2.7. Het voorgaande betekent dat verweerder bevoegd was om met toepassing van artikel 54, derde lid, aanhef en onder a, van de WWB het recht op bijstand te herzien over de hiervoor genoemde periode. Voorts vloeit uit het voorgaande voort dat aan de voorwaarden voor toepassing van artikel 58, eerste lid, aanhef en onder a, van de WWB is voldaan, zodat verweerder bevoegd was tot terugvordering van de ten onrechte verleende bijstand. Volgens verweerders beleidsregels wordt teveel of ten onrechte betaalde bijstand in beginsel teruggevorderd tenzij sprake is van dringende redenen. De rechtbank acht deze beleidsregels niet onredelijk. De rechtbank stelt vast dat verweerder in overeenstemming met zijn beleidsregels heeft gehandeld. In hetgeen eiser heeft aangevoerd ziet de rechtbank geen grond voor het oordeel dat verweerder ten onrechte geen dringende redenen heeft aangenomen dan wel dat verweerder met toepassing van artikel 4:84 van de Algemene wet bestuursrecht (Awb) van terugvordering had moeten afzien.

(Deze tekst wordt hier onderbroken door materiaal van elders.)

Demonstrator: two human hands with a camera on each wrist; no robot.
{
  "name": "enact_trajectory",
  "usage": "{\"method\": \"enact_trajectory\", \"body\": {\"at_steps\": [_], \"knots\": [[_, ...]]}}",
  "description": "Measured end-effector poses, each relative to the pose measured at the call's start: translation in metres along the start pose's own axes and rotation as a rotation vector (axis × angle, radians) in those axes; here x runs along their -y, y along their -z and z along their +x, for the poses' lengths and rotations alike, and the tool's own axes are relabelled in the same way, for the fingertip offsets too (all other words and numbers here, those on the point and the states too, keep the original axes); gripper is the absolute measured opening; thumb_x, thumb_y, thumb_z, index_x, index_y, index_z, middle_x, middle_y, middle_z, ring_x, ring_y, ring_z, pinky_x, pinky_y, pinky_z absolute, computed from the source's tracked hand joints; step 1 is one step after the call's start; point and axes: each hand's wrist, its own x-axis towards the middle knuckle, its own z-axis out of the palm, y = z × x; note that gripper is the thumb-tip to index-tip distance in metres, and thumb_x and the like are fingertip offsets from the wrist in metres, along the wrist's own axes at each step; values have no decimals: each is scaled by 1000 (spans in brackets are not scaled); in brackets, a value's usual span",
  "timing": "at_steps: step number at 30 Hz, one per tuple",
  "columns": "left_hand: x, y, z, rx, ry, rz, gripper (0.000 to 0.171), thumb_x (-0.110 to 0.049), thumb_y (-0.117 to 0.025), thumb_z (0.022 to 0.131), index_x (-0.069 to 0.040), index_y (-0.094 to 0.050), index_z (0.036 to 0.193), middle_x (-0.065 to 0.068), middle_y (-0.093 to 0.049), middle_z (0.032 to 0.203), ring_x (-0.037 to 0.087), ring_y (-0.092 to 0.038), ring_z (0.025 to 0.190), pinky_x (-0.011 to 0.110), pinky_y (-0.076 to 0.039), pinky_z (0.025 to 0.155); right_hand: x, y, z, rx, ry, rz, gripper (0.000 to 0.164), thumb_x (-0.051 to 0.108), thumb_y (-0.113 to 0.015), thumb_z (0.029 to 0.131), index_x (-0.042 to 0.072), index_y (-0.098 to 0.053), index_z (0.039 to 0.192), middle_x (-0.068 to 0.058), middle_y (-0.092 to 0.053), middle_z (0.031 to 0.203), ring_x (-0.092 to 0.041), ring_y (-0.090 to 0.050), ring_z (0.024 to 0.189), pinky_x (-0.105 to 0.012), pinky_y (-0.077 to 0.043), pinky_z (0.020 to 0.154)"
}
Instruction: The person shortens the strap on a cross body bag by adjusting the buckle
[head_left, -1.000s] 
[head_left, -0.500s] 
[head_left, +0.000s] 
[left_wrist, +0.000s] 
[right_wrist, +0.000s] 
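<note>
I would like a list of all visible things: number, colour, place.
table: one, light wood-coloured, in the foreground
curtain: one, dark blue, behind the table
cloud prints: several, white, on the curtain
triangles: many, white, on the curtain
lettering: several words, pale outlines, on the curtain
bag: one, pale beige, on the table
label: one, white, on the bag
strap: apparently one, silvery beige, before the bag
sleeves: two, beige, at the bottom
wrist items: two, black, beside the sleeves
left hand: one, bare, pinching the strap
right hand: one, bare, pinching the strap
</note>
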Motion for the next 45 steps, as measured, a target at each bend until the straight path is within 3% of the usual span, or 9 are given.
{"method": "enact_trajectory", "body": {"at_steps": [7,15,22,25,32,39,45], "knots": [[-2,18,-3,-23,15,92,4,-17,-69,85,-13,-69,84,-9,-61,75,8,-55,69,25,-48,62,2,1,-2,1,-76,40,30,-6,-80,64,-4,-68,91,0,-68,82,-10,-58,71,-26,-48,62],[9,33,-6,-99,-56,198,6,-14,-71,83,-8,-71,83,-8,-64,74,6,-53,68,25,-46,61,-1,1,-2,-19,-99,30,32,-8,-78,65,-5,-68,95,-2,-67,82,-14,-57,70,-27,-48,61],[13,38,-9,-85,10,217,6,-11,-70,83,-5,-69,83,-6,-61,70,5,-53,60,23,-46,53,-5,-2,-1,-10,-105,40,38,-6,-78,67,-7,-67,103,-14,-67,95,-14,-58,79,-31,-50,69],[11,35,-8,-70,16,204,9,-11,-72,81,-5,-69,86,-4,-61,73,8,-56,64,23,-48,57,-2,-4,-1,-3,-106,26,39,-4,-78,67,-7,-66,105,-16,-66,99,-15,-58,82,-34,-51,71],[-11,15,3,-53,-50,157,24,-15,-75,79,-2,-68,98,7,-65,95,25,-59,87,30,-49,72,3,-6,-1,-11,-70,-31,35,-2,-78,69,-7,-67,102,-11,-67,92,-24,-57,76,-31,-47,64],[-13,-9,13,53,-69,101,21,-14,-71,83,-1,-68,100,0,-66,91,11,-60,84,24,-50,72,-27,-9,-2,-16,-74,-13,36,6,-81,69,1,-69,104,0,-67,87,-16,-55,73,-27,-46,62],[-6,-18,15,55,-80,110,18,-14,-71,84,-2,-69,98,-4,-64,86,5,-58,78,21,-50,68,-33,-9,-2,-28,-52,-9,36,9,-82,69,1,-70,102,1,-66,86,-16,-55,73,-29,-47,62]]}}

2.8. Gelet op het voorgaande zal de rechtbank het beroep ongegrond verklaren.
2.9. De rechtbank ziet geen aanleiding voor een vergoeding van het griffierecht of voor een veroordeling in de proceskosten.
- verklaart het beroep ongegrond.
Deze uitspraak is gedaan door mr. C.J. Polak, rechter, in tegenwoordigheid van mr. S.P.M. van Boheemen, griffier, en in het openbaar uitgesproken op 23 december 2009.
Tegen deze uitspraak kunnen een belanghebbende en het bestuursorgaan gedurende zes weken na toezending van deze uitspraak hoger beroep instellen bij de Centrale Raad van Beroep te Utrecht.